## Description of the task:
Output the listing below verbatim, but drop the images.

########################################

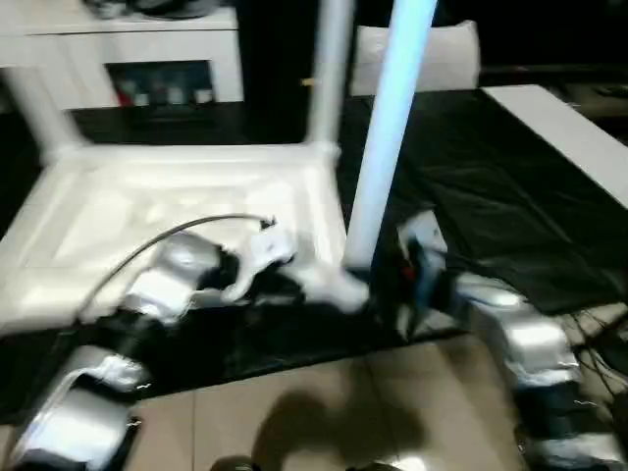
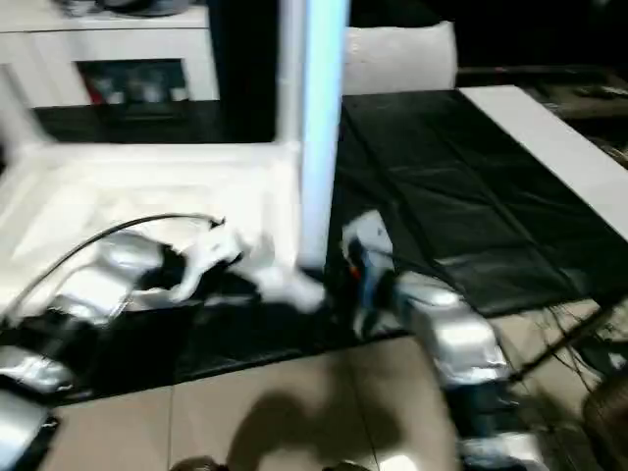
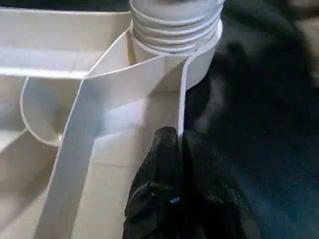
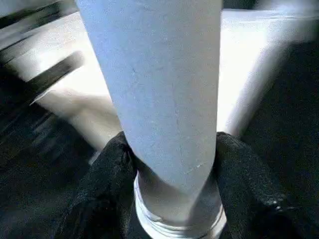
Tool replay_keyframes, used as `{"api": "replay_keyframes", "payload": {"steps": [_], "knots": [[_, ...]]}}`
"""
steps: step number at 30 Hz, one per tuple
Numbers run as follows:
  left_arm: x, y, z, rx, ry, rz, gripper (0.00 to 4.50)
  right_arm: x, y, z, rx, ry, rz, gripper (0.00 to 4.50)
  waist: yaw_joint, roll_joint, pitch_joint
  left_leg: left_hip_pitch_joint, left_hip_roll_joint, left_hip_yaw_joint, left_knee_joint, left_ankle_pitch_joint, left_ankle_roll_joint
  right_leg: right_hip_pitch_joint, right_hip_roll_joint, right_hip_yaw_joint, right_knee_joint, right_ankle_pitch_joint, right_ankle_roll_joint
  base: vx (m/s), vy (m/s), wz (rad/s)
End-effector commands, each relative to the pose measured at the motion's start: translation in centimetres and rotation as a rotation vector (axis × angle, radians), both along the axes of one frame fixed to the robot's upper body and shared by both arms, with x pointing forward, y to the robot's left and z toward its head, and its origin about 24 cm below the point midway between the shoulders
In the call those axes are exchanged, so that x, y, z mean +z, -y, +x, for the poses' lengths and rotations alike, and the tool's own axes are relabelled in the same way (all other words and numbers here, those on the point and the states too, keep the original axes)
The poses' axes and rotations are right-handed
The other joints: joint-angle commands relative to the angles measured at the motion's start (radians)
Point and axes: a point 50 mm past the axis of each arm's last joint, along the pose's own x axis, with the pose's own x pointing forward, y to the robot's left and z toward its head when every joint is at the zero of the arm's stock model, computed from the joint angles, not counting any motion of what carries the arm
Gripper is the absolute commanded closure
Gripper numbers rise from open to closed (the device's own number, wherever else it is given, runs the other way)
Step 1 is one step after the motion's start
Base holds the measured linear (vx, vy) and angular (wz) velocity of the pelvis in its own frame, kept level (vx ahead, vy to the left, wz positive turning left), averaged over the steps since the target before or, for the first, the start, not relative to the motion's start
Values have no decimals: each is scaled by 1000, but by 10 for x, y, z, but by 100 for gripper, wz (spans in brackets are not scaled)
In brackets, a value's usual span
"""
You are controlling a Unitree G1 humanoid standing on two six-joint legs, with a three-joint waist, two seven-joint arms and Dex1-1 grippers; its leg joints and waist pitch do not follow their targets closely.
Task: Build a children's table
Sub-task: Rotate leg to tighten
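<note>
leg [image 1: 388,137] is the thing to watch: a long white tapered tube standing nearly upright, its long axis rising from the near right corner socket [image 3: 175,30] of the table top [image 1: 147,211], leaning a little to the right as it goes up. the top lies underside up on a black sheet [image 1: 491,196], ribs showing, and two more legs already stand in its far corners, one at the far right corner [image 1: 329,74] and one at the far left corner [image 1: 34,113].

right gripper [image 4: 172,164] is the nearer one to this leg: its two black fingers sit on either side of the tube just above the threaded foot, clamped on it, on the side of the corner away from the table top. left gripper [image 3: 172,149] comes in from the table top side of that same corner, its black fingers together and pinching the thin rim wall just beside the socket, apparently bracing the top.

judging from the ridged collar visible above the socket, the leg is probably not fully seated, so the coming move likely turns on keeping that axis in line with the socket while the right gripper twists or presses it down.
</note>
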Motion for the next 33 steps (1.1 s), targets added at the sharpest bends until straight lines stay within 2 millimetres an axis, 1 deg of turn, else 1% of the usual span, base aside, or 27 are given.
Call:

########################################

## Task response:
Tool replay_keyframes, used as `{"api": "replay_keyframes", "payload": {"steps": [_], "knots": [[_, ...]]}}`
"""
steps: step number at 30 Hz, one per tuple
Numbers run as follows:
  left_arm: x, y, z, rx, ry, rz, gripper (0.00 to 4.50)
  right_arm: x, y, z, rx, ry, rz, gripper (0.00 to 4.50)
  waist: yaw_joint, roll_joint, pitch_joint
  left_leg: left_hip_pitch_joint, left_hip_roll_joint, left_hip_yaw_joint, left_knee_joint, left_ankle_pitch_joint, left_ankle_roll_joint
  right_leg: right_hip_pitch_joint, right_hip_roll_joint, right_hip_yaw_joint, right_knee_joint, right_ankle_pitch_joint, right_ankle_roll_joint
  base: vx (m/s), vy (m/s), wz (rad/s)
End-effector commands, each relative to the pose measured at the motion's start: translation in centimetres and rotation as a rotation vector (axis × angle, radians), both along the axes of one frame fixed to the robot's upper body and shared by both arms, with x pointing forward, y to the robot's left and z toward its head, and its origin about 24 cm below the point midway between the shoulders
In the call those axes are exchanged, so that x, y, z mean +z, -y, +x, for the poses' lengths and rotations alike, and the tool's own axes are relabelled in the same way (all other words and numbers here, those on the point and the states too, keep the original axes)
The poses' axes and rotations are right-handed
The other joints: joint-angle commands relative to the angles measured at the motion's start (radians)
Point and axes: a point 50 mm past the axis of each arm's last joint, along the pose's own x axis, with the pose's own x pointing forward, y to the robot's left and z toward its head when every joint is at the zero of the arm's stock model, computed from the joint angles, not counting any motion of what carries the arm
Gripper is the absolute commanded closure
Gripper numbers rise from open to closed (the device's own number, wherever else it is given, runs the other way)
Step 1 is one step after the motion's start
Base holds the measured linear (vx, vy) and angular (wz) velocity of the pelvis in its own frame, kept level (vx ahead, vy to the left, wz positive turning left), averaged over the steps since the target before or, for the first, the start, not relative to the motion's start
Values have no decimals: each is scaled by 1000, but by 10 for x, y, z, but by 100 for gripper, wz (spans in brackets are not scaled)
In brackets, a value's usual span
"""
You are controlling a Unitree G1 humanoid standing on two six-joint legs, with a three-joint waist, two seven-joint arms and Dex1-1 grippers; its leg joints and waist pitch do not follow their targets closely.
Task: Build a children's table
Sub-task: Rotate leg to tighten
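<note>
leg [image 1: 388,137] is the thing to watch: a long white tapered tube standing nearly upright, its long axis rising from the near right corner socket [image 3: 175,30] of the table top [image 1: 147,211], leaning a little to the right as it goes up. the top lies underside up on a black sheet [image 1: 491,196], ribs showing, and two more legs already stand in its far corners, one at the far right corner [image 1: 329,74] and one at the far left corner [image 1: 34,113].

right gripper [image 4: 172,164] is the nearer one to this leg: its two black fingers sit on either side of the tube just above the threaded foot, clamped on it, on the side of the corner away from the table top. left gripper [image 3: 172,149] comes in from the table top side of that same corner, its black fingers together and pinching the thin rim wall just beside the socket, apparently bracing the top.

judging from the ridged collar visible above the socket, the leg is probably not fully seated, so the coming move likely turns on keeping that axis in line with the socket while the right gripper twists or presses it down.
</note>
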Motion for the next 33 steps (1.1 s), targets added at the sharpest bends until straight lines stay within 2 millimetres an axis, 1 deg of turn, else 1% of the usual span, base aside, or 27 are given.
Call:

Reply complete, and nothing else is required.